One last story, and I’ll stop. But I suspect I’ll be talking about The Best of McSweeney’s more in March because Bethany and I are going to do a post-a-day challenge again this year and short stories are good for post-a-day challenges! Clancy Martin’s “How to Sell” takes place in the shady world of jewelry salespeople in Texas. The narrator, interestingly named Clancy Martin (I don’t like it when people do this. Why not come up with a new name? What are you trying to say by giving your protagonist your full name? Is this a memoir? Based on true events? What? Or are you being unkind to your readers?) goes into the jewelry business with his brother Baron, after years of selling Kirby vacuums. Clancy is a good vacuum salesman, but I’m not clear how good a jeweler he is. But his brother is a terrible businessman, though a good jeweler. I learned about Chapter 7 vs. Chapter 11 bankruptcies while reading this book. There is also a female character whose name is Emily, but everyone calls her The Polak. She is even shadier than the Martin brothers, but is an interesting character.

What I do love about these stories, all of them, is that no matter how weird, they do manage to encapsulate a little world into twenty pages or less. I never knew how good short stories could be until recently. In high school whenever we read a short story I was like, “Why can’t we be reading real books?? Short stories are for little kids!” Maybe if we had gotten to read short stories like the ones in The Best of McSweeney’s, or that Ecco Anthology, I wouldn’t have minded as much.

This entry was posted in Fiction - general, Fiction - Short Stories, Fiction - short story anthologies, Fiction - short story collections, Reviews by Jill.
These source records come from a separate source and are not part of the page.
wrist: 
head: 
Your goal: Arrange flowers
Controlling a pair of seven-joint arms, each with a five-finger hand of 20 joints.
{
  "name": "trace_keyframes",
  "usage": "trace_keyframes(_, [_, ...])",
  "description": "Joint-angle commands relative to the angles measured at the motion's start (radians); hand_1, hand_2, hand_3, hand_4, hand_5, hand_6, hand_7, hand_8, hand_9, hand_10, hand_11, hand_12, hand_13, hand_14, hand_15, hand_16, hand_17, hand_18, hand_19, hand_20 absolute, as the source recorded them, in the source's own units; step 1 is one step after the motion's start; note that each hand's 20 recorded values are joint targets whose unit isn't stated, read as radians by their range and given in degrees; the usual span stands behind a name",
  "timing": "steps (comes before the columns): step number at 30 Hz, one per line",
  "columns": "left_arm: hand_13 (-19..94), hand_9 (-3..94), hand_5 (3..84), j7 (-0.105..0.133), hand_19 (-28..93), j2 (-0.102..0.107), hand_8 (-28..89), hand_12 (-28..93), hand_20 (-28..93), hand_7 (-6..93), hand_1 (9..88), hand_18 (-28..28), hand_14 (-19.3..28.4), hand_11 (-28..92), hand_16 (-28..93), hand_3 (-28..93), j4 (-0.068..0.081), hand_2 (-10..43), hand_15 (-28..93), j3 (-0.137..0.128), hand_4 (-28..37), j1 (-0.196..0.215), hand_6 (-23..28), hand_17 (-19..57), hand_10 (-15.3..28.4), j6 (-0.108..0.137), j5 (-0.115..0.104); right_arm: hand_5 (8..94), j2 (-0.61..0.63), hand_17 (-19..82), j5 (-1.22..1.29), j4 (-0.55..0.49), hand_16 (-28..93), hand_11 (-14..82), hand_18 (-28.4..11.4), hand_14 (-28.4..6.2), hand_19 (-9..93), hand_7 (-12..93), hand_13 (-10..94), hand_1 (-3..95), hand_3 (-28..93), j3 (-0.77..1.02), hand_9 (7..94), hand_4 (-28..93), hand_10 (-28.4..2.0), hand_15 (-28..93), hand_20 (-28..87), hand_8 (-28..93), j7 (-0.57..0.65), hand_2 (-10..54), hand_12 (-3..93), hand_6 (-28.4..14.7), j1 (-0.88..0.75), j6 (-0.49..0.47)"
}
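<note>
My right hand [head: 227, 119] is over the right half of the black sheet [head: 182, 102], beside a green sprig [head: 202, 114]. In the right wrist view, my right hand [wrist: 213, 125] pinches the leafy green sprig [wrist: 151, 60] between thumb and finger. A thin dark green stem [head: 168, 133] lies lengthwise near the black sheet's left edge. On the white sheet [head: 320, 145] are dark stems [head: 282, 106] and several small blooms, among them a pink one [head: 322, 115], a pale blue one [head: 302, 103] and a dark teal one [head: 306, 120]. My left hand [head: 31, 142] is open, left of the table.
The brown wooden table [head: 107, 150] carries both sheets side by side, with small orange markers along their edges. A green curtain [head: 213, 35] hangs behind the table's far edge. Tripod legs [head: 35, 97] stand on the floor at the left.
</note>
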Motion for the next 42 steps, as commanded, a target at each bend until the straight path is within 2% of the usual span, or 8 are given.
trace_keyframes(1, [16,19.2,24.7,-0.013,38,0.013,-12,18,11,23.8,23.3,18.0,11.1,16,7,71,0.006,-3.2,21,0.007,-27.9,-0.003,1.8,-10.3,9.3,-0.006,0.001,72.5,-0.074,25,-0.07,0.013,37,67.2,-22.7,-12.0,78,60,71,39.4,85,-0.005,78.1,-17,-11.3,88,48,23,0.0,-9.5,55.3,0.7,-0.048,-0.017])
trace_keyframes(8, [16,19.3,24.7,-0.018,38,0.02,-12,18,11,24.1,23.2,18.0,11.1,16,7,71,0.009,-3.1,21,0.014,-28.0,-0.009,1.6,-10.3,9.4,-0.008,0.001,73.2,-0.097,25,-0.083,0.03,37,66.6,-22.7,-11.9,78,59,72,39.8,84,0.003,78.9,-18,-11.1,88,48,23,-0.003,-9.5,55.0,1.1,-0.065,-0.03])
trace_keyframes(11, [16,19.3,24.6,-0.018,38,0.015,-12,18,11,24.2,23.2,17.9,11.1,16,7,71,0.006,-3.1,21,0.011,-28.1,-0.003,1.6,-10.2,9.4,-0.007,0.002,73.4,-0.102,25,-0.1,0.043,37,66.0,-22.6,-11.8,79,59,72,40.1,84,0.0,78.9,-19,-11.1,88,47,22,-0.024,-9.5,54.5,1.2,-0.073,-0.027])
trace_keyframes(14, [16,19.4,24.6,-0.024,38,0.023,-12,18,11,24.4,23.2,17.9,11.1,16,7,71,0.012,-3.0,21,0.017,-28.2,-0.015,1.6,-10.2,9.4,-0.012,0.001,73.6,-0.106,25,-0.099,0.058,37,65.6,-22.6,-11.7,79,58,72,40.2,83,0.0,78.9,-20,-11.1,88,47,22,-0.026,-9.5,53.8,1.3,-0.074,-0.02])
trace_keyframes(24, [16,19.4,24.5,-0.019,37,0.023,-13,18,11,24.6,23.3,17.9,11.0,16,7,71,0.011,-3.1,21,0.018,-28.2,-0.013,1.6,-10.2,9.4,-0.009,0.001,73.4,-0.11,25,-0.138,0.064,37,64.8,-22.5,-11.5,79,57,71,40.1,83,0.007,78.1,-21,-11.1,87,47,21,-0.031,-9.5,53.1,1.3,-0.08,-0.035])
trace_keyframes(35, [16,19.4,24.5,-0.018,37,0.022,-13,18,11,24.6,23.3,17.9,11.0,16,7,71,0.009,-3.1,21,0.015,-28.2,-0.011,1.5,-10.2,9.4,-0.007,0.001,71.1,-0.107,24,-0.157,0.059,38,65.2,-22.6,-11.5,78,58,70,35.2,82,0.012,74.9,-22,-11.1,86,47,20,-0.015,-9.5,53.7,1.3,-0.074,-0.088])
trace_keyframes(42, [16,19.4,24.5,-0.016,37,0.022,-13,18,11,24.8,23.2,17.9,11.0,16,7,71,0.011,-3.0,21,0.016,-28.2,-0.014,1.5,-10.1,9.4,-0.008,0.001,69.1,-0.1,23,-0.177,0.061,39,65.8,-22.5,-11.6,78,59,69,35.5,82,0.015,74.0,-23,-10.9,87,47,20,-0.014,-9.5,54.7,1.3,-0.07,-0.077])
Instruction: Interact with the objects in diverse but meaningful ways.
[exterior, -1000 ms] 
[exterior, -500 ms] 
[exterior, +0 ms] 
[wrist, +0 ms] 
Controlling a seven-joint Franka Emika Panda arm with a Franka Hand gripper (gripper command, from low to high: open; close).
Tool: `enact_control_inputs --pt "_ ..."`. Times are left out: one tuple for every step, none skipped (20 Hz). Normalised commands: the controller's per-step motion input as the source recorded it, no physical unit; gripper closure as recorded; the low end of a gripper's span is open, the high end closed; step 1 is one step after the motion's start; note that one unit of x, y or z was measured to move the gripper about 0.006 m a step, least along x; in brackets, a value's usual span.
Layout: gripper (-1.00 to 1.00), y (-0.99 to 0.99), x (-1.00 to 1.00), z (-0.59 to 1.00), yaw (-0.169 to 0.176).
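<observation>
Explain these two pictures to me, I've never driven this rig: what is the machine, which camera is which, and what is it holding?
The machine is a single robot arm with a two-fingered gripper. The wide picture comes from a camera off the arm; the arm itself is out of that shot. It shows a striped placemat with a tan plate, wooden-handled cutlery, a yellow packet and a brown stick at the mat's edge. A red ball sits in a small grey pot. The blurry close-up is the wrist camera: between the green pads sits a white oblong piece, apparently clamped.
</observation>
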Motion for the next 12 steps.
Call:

Bookmark the permalink.

1 Response to Final Thoughts (for now) on The Best of McSweeney’s (by Jill)

  1. bedstrom says:

    Short stories are actually harder to teach than novels because kids aren’t sophisticated enough to do the detail work they require. With any work of literature (but some more than others), there’s that disorienting moment when you are getting used to the “world” of the story or novel and have to balance all kinds of unknowns in your head until you figure out what’s what. This experience is hard for kids. They decide they “don’t get it” and stop trying. As a teacher I did a ton to help kids get through this uncertainty. If you teach novels, you only have to go through this initial confusion once a month or so. If you teach short stories, every day is a new struggle.